**EXERCISE:** Could you count the lines below that include the word "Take" and give only the number?

(EXERCISE MATERIALS begins)

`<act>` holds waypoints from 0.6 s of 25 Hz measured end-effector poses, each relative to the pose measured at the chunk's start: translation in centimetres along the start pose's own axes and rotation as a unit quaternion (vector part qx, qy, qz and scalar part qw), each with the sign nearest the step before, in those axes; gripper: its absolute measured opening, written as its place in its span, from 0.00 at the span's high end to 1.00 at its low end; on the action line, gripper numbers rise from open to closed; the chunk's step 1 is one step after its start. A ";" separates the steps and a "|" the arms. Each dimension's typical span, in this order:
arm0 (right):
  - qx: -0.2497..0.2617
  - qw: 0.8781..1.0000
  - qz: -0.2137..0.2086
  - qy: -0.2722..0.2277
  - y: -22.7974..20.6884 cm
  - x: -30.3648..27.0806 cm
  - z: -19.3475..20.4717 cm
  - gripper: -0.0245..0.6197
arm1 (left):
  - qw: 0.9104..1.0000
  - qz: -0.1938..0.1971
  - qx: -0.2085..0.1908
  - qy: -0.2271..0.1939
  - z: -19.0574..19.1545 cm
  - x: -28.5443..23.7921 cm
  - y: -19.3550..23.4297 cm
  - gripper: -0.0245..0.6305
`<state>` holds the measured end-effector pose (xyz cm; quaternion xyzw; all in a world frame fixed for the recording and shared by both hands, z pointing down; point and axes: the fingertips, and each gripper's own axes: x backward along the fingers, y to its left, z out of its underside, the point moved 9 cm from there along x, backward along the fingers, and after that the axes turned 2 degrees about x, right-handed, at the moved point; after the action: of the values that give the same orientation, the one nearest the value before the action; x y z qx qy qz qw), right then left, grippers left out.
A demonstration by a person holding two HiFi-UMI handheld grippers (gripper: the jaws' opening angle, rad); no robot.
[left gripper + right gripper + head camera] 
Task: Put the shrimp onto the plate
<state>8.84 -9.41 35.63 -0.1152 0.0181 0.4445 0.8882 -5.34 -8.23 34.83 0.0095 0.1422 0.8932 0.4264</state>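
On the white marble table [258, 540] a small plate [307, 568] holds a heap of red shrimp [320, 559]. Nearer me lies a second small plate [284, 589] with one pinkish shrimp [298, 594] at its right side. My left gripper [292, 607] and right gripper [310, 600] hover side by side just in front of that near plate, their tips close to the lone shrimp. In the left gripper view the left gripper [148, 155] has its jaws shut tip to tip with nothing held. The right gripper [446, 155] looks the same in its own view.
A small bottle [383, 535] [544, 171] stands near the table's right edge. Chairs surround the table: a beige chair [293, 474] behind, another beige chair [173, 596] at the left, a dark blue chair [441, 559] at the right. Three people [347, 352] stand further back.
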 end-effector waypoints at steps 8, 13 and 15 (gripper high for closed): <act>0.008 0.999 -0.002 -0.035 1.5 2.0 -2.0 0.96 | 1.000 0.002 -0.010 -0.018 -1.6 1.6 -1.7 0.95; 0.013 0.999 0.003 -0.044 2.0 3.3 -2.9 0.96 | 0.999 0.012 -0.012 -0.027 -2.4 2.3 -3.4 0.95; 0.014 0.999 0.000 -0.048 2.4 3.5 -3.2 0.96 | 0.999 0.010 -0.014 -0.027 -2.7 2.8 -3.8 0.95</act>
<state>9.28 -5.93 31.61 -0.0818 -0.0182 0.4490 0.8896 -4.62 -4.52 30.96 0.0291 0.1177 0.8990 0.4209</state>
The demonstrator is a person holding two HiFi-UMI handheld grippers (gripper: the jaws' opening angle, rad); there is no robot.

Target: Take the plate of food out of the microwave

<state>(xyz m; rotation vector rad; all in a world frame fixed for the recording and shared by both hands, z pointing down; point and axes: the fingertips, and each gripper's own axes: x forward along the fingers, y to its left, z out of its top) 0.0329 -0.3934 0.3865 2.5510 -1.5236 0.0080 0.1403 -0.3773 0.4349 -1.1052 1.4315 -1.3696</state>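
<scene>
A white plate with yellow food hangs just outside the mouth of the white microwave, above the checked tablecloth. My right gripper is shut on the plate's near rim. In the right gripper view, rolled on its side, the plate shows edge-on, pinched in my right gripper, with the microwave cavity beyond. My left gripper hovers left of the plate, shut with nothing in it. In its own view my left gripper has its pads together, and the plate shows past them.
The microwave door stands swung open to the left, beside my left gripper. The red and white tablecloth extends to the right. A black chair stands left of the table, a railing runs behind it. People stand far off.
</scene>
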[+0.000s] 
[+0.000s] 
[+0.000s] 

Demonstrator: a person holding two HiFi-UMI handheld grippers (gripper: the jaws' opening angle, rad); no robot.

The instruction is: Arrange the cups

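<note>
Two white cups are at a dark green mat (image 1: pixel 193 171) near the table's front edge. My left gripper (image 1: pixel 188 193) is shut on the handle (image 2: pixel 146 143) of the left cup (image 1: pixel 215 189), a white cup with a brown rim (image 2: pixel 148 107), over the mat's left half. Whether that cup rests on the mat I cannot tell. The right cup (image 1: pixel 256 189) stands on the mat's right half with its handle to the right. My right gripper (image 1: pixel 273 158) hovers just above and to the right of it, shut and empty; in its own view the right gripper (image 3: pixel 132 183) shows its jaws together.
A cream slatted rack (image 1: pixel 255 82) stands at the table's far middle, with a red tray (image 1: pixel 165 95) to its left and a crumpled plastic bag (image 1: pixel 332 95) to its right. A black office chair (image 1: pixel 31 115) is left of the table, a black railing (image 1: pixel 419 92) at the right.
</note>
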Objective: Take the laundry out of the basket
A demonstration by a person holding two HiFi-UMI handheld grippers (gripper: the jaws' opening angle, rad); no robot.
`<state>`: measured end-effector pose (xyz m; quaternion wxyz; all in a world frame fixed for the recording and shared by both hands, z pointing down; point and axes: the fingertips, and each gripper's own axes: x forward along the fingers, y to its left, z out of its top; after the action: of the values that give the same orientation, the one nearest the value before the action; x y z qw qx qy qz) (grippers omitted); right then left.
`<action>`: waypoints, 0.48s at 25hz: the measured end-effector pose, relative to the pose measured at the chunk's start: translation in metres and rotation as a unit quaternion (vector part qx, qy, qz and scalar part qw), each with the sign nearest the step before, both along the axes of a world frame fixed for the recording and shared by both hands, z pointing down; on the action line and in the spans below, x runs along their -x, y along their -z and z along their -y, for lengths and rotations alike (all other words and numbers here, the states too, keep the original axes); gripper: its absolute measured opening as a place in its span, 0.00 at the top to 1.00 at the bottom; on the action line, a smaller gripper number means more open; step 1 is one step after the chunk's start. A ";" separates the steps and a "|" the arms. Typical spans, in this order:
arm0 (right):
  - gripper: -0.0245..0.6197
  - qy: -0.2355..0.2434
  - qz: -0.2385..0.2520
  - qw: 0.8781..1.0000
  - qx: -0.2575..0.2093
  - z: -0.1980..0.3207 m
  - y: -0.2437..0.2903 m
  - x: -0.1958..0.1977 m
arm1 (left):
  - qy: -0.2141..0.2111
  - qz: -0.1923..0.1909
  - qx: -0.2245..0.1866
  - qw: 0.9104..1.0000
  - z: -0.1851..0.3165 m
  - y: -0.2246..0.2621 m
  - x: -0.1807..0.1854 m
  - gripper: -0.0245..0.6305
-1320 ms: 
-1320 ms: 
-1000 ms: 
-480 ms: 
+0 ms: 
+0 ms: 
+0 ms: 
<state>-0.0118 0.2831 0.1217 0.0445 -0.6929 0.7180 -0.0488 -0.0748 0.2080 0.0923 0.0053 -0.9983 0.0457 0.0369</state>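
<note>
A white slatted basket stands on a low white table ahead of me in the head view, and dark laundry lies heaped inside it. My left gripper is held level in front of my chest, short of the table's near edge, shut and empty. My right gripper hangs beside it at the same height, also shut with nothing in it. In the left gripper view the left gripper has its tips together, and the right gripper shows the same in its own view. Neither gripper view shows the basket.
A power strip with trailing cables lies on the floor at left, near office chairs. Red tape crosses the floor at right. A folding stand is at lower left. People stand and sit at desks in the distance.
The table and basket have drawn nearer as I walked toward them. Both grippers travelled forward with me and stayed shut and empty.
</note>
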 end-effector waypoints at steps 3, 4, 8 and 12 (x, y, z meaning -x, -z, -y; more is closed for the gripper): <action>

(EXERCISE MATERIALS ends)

**SOLUTION FOR THIS EXERCISE:** 2